Arsenal stand 2003 kurz vor der Verpflichtung Cristiano Ronaldos, doch der Deal scheiterte am Geld. Trainer Arsene Wenger bereut dies nun sehr.

Der scheidende Arsenal-Trainer Arsene Wenger hat zugegeben, dass er den verpassten Transfer von Superstar Cristiano Ronaldo am meisten bereut.

"Wenn ich an einen Spieler denke, den ich nicht unter Vertrag nehmen konnte, dann muss ich an Cristiano Ronaldo denken", erklärte Wenger auf der Klubwebseite der Gunners.

CR7 stand kurz vor Arsenal-Wechsel

Demnach war CR7 "bereits mit seiner Mutter hier und es sah sehr gut aus. Dann kam United ins Spiel und sie hatten damals [Ronaldos Landsmann] Carlos Queiroz als [Co-]Trainer", erinnerte sich Wenger.

Statt zu den Gunners wechselte Ronaldo im Sommer 2003 also für rund 19 Millionen Ablöse von Sporting Lissabon zu Manchester United und reifte dort zum Weltstar.

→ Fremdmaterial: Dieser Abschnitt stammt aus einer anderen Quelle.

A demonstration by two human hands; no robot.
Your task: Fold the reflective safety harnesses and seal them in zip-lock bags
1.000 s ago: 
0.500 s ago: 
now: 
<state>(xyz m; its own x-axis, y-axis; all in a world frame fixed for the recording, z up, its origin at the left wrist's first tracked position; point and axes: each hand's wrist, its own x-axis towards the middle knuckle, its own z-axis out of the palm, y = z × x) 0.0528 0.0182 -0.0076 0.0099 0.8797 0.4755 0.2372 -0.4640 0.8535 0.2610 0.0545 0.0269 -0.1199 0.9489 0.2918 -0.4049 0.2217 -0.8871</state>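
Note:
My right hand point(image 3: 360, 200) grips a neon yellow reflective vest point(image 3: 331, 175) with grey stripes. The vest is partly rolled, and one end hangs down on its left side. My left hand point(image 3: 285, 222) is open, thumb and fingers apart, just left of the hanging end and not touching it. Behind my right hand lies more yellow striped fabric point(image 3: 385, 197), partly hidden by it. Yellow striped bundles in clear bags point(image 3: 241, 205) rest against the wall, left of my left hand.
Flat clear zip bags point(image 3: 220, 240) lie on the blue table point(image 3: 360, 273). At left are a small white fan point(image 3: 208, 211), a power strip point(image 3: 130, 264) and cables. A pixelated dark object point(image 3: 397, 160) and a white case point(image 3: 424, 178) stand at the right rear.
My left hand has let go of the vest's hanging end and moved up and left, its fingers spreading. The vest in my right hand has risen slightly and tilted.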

Ronaldo und Henry in einem Team bei Arsenal möglich

"Man stelle sich vor, wie es gewesen wäre, Ronaldo und Thierry Henry in einem Team zu haben. Das hätte die Geschichte meiner Ära hier sicherlich verändert", haderte der Coach.

Dass der Transfer am Ende scheiterte, habe vor allem am Geld gelegen. "Wir waren bei einer Ablöse von fünf Millionen Euro, und dann kam plötzlich United mit 19 Millionen Euro. Das konnten wir damals nicht zahlen", so Wenger.